ACTIVITY:
In the material below, write out each line word for word and omit the pictures.

RECORDS FOR THIS TASK:

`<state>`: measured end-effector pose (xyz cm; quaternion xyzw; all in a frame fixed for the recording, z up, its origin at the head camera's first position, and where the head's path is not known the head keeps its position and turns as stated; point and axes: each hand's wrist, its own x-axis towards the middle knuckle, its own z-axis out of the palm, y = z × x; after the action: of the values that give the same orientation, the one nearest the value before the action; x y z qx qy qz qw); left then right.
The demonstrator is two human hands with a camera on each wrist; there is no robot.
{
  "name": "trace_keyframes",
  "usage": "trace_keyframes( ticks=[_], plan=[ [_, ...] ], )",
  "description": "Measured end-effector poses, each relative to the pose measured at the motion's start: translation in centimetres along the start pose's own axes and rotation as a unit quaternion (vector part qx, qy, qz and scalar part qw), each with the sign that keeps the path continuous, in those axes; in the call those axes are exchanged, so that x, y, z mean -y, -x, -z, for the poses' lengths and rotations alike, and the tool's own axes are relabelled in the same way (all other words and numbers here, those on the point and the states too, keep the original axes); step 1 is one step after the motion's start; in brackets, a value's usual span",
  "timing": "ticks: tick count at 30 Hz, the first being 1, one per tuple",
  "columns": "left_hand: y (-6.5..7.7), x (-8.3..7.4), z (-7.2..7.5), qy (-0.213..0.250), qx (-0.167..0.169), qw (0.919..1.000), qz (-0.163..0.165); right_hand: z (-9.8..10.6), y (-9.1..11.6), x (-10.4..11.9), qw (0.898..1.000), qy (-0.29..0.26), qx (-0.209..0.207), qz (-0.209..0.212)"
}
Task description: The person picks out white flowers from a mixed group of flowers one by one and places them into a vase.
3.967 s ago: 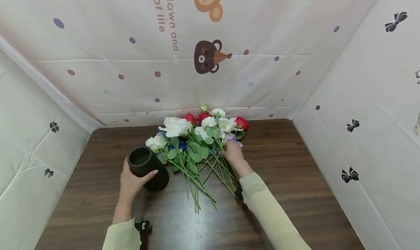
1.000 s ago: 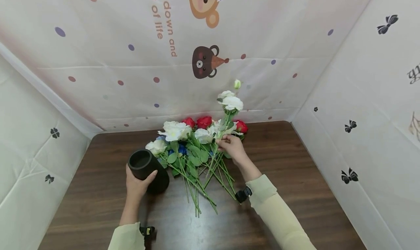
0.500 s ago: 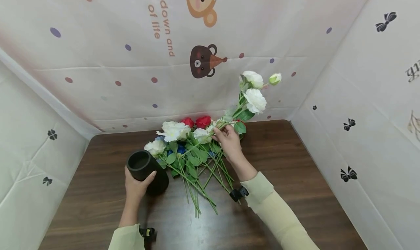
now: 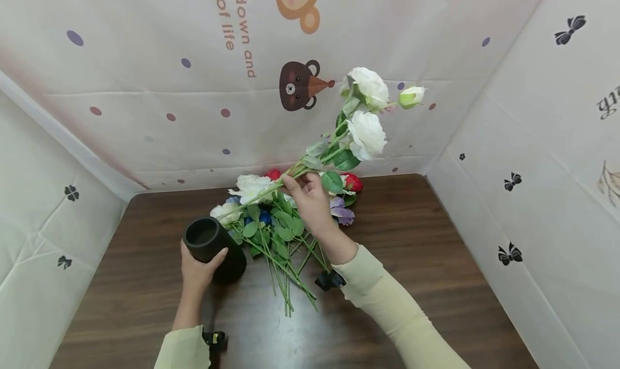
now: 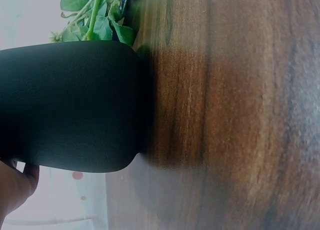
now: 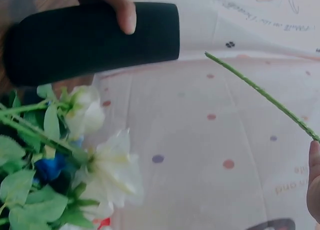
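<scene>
My left hand (image 4: 199, 269) grips a black cylindrical vase (image 4: 230, 258) that stands on the table, thumb across its near side. Between the thumb and fingers of my right hand (image 4: 312, 205) is the stem of a white artificial flower spray (image 4: 366, 135), raised above the pile with two full blooms and a bud pointing up and right. In the right wrist view the bare stem end (image 6: 240, 75) lies past the vase's mouth, apart from it. A pile of artificial flowers (image 4: 286, 224) lies right of the vase, with white, red, blue and purple blooms and green stems toward me.
The brown wooden table (image 4: 411, 283) carries the vase and flowers. A printed white cloth backdrop (image 4: 160, 121) rises at its far edge, and white cloth side walls (image 4: 533, 224) stand left and right. A purple flower (image 4: 342, 211) lies at the pile's right side.
My right hand has drawn the white flower spray up out of the pile and moved it left toward the vase, its stem tilting over. My left hand stays on the vase.
</scene>
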<state>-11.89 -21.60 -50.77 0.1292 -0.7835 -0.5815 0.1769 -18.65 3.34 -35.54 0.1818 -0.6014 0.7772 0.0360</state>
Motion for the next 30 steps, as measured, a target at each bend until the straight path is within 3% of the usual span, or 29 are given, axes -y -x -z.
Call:
trace_keyframes(
  ticks=[5,9,14,21,27,30],
  plan=[
    [0.0,0.0,0.1,0.001,-0.004,1.0,0.004,-1.8,0.1,-0.2,0.999,0.003,0.024,-0.022],
    [0.0,0.0,0.3,-0.002,-0.008,1.0,0.004,-2.8,0.3,-0.8,0.995,0.059,0.054,-0.056],
    [-0.1,-0.1,0.4,-0.005,-0.005,1.0,-0.003,-3.5,0.5,-1.4,0.978,0.156,0.07,-0.116],
    [-0.1,0.0,0.1,-0.01,-0.009,0.9999,-0.002,-4.6,0.2,-2.3,0.982,0.162,0.077,-0.052],
    [-0.2,0.2,0.1,-0.016,-0.014,0.9997,-0.01,-5.5,0.1,-2.4,0.971,0.187,0.1,-0.11],
    [-0.2,0.2,0.0,-0.018,-0.012,0.9997,-0.008,-6.0,0.0,-2.6,0.965,0.213,0.102,-0.115]
  ],
)
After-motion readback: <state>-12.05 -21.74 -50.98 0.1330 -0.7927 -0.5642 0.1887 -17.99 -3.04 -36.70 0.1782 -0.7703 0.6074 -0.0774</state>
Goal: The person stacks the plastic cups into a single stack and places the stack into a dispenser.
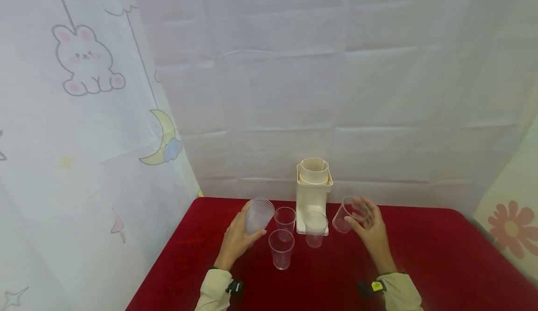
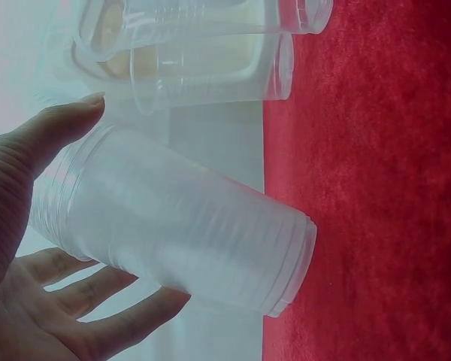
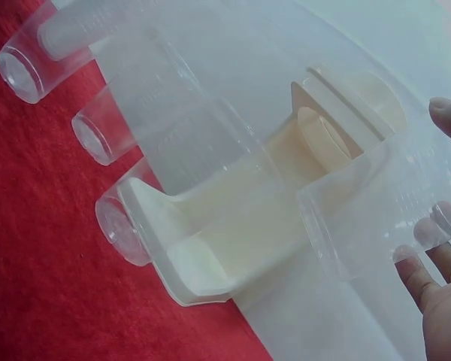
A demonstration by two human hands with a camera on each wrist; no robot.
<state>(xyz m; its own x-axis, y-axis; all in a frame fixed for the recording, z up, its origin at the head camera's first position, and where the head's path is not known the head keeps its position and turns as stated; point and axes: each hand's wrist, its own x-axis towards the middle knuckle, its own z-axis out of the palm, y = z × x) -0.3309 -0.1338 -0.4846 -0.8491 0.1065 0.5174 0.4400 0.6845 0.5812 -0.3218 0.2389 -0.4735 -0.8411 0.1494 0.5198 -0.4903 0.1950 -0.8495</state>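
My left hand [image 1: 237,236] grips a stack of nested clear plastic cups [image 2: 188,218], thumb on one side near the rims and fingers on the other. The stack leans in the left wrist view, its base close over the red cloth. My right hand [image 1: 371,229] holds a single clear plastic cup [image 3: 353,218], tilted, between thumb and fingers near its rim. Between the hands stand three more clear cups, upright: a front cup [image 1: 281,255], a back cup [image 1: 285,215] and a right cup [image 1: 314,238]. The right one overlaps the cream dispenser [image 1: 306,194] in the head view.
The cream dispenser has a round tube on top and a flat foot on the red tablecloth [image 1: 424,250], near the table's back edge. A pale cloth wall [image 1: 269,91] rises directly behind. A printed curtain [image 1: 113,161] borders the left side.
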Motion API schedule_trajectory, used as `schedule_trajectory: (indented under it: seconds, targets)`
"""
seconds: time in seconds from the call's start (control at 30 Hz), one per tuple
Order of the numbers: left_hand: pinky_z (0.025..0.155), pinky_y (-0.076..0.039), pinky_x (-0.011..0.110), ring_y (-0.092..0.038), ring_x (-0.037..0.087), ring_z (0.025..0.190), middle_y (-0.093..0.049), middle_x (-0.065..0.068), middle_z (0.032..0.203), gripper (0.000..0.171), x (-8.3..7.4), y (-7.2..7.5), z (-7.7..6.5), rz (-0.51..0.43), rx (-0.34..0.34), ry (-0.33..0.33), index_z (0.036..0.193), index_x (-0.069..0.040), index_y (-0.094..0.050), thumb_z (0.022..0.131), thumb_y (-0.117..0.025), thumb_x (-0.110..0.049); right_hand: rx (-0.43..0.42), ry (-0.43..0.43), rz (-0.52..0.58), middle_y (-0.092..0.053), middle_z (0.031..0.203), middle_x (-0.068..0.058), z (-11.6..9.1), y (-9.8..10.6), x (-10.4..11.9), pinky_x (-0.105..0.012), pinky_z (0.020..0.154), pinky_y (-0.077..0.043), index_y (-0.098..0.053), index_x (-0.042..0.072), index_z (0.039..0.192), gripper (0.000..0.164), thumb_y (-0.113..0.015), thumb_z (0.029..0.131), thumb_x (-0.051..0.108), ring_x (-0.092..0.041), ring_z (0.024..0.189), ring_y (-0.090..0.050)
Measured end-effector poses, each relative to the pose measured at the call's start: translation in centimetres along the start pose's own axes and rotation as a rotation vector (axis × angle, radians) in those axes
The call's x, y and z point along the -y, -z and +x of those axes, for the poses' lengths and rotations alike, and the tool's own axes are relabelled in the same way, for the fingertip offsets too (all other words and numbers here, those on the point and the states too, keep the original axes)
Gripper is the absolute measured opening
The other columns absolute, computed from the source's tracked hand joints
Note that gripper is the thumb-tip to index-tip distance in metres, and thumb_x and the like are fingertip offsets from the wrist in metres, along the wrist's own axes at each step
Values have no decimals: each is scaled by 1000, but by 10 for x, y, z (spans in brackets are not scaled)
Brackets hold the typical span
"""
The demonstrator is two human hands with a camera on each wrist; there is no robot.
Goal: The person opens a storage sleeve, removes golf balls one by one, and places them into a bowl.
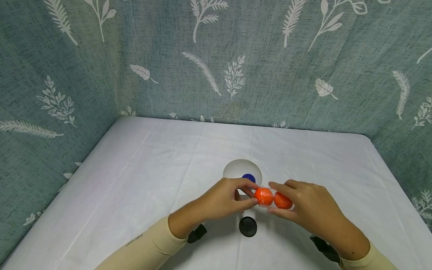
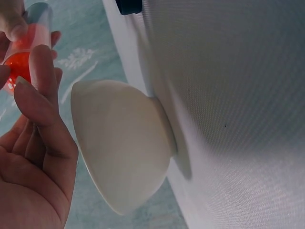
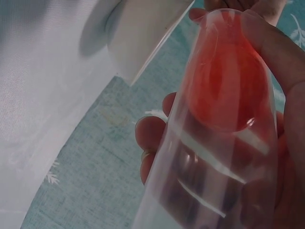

YOUR SOLUTION:
`<state>`: measured end-effector pose (xyz cm; quaternion xyzw; all in a frame fixed for the recording, z up, its origin at the head camera's first position, and where the head's path is not known the head keeps its position and turns as stated; point and axes: each hand's wrist, its own x-axis towards the middle knuckle, its own z-axis out of the palm, y = z × x; after the action: of the values that give the same orientation, the one nearest the value before the action; x y z qx qy qz qw); left then right.
The demonstrator is two human hands with a camera on each wrist; there is no robot.
{
  "name": "trace_keyframes",
  "usage": "trace_keyframes( ticks=[_], plan=[ [_, ...] ], )",
  "description": "Measured end-effector poses, each relative to the pose measured at the motion's start: translation in centimetres along the start pose's own axes and rotation as a unit quaternion (vector part qx, qy, qz and scalar part qw), each with the sign that keeps the path continuous, in those axes; in the call those axes are exchanged, so that x, y, z mean -y, -x, -z, for the poses' lengths and rotations alike, and the tool's own axes are relabelled in the same way (all other words and numbers here, those on the point and the states too, keep the original axes); step 1 is one step after the motion's start; in brackets, a value's usual span",
  "timing": "ticks: tick count at 30 Hz, the first being 1, one per tuple",
  "columns": "left_hand: y (-6.5..7.7), x (-8.3..7.4), z (-7.2..7.5), qy (-0.213..0.250), qx (-0.167..0.169), qw (0.919..1.000), qz (-0.163..0.165); right_hand: z (-9.8..10.6), y (-9.1..11.6), x (-10.4..11.9), qw (0.898..1.000), qy (-0.29..0.26), qx (-0.209..0.207), qz (-0.209..0.212)"
}
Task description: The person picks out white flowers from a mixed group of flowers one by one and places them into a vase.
3.967 s ago: 
1.000 s ago: 
0.500 s ago: 
now: 
now: 
now: 
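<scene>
My left hand (image 4: 199, 269) grips a black cylindrical vase (image 4: 230, 258) that stands on the table, thumb across its near side. Between the thumb and fingers of my right hand (image 4: 312, 205) is the stem of a white artificial flower spray (image 4: 366, 135), raised above the pile with two full blooms and a bud pointing up and right. In the right wrist view the bare stem end (image 6: 240, 75) lies past the vase's mouth, apart from it. A pile of artificial flowers (image 4: 286, 224) lies right of the vase, with white, red, blue and purple blooms and green stems toward me.
The brown wooden table (image 4: 411, 283) carries the vase and flowers. A printed white cloth backdrop (image 4: 160, 121) rises at its far edge, and white cloth side walls (image 4: 533, 224) stand left and right. A purple flower (image 4: 342, 211) lies at the pile's right side.
My right hand has drawn the white flower spray up out of the pile and moved it left toward the vase, its stem tilting over. My left hand stays on the vase.
</scene>
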<state>-11.89 -21.60 -50.77 0.1292 -0.7835 -0.5815 0.1769 -18.65 3.34 -35.54 0.1818 -0.6014 0.7772 0.0360</state>
Motion for the next 30 steps, as measured, a target at each bend until the straight path is within 3% of the usual span, or 29 are given, axes -y -x -z.
Call:
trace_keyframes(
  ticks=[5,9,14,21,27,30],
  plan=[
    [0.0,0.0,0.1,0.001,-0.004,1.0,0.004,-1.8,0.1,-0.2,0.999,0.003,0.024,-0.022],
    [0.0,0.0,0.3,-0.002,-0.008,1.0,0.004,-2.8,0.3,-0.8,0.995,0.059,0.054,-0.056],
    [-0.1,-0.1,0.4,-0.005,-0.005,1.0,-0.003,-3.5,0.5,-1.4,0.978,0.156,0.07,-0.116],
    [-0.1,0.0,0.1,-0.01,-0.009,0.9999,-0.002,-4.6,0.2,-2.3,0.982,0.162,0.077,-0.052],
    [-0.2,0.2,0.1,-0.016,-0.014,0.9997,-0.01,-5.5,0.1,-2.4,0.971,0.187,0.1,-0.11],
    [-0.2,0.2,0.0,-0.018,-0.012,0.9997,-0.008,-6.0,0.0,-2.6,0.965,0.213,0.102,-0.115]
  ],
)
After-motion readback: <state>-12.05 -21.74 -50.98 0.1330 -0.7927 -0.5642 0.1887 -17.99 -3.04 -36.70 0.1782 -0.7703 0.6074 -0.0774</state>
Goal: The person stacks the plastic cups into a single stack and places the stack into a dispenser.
A demonstration by two human hands with a camera on each wrist; no robot.
<state>(xyz m; its own x-axis, y-axis; all in a frame fixed for the recording, z up, its origin at the head camera's first position, and where the head's path is not known the head keeps its position and turns as stated; point and axes: each hand's wrist, its own x-axis towards the middle knuckle, its own z-axis out of the palm, y = z × x) -0.3309 -0.1338 -0.4846 -0.8491 0.1065 0.5174 0.4400 0.6845 0.5812 -0.3218 0.2389 -0.4735 -0.8411 0.1494 0.5198 -0.4903 0.1950 -0.8495</state>
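My left hand [image 1: 237,236] grips a stack of nested clear plastic cups [image 2: 188,218], thumb on one side near the rims and fingers on the other. The stack leans in the left wrist view, its base close over the red cloth. My right hand [image 1: 371,229] holds a single clear plastic cup [image 3: 353,218], tilted, between thumb and fingers near its rim. Between the hands stand three more clear cups, upright: a front cup [image 1: 281,255], a back cup [image 1: 285,215] and a right cup [image 1: 314,238]. The right one overlaps the cream dispenser [image 1: 306,194] in the head view.
The cream dispenser has a round tube on top and a flat foot on the red tablecloth [image 1: 424,250], near the table's back edge. A pale cloth wall [image 1: 269,91] rises directly behind. A printed curtain [image 1: 113,161] borders the left side.
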Motion API schedule_trajectory, used as `schedule_trajectory: (indented under it: seconds, targets)`
"""
seconds: time in seconds from the call's start (control at 30 Hz), one per tuple
Order of the numbers: left_hand: pinky_z (0.025..0.155), pinky_y (-0.076..0.039), pinky_x (-0.011..0.110), ring_y (-0.092..0.038), ring_x (-0.037..0.087), ring_z (0.025..0.190), middle_y (-0.093..0.049), middle_x (-0.065..0.068), middle_z (0.032..0.203), gripper (0.000..0.171), x (-8.3..7.4), y (-7.2..7.5), z (-7.7..6.5), rz (-0.51..0.43), rx (-0.34..0.34), ry (-0.33..0.33), index_z (0.036..0.193), index_x (-0.069..0.040), index_y (-0.094..0.050), thumb_z (0.022..0.131), thumb_y (-0.117..0.025), thumb_x (-0.110..0.049); right_hand: rx (-0.43..0.42), ry (-0.43..0.43), rz (-0.52..0.58), middle_y (-0.092..0.053), middle_z (0.031..0.203), middle_x (-0.068..0.058), z (-11.6..9.1), y (-9.8..10.6), x (-10.4..11.9), pinky_x (-0.105..0.012), pinky_z (0.020..0.154), pinky_y (-0.077..0.043), index_y (-0.098..0.053), index_x (-0.042..0.072), index_z (0.039..0.192), gripper (0.000..0.164), thumb_y (-0.113..0.015), thumb_z (0.029..0.131), thumb_x (-0.051..0.108), ring_x (-0.092..0.041), ring_z (0.024..0.189), ring_y (-0.090..0.050)
Measured end-effector poses, each relative to the pose measured at the call's start: translation in centimetres along the start pose's own axes and rotation as a rotation vector (axis × angle, radians) in those axes
The call's x, y and z point along the -y, -z and +x of those axes, for the poses' lengths and rotations alike, and the tool's own axes are relabelled in the same way, for the fingertip offsets too (all other words and numbers here, those on the point and the states too, keep the original axes)
Gripper is the absolute measured opening
The other columns absolute, computed from the source's tracked hand joints
Note that gripper is the thumb-tip to index-tip distance in metres, and thumb_x and the like are fingertip offsets from the wrist in metres, along the wrist's own axes at each step
Values have no decimals: each is scaled by 1000, but by 10 for x, y, z (spans in brackets are not scaled)
Brackets hold the typical span
"""
The demonstrator is two human hands with a camera on each wrist; there is no robot.
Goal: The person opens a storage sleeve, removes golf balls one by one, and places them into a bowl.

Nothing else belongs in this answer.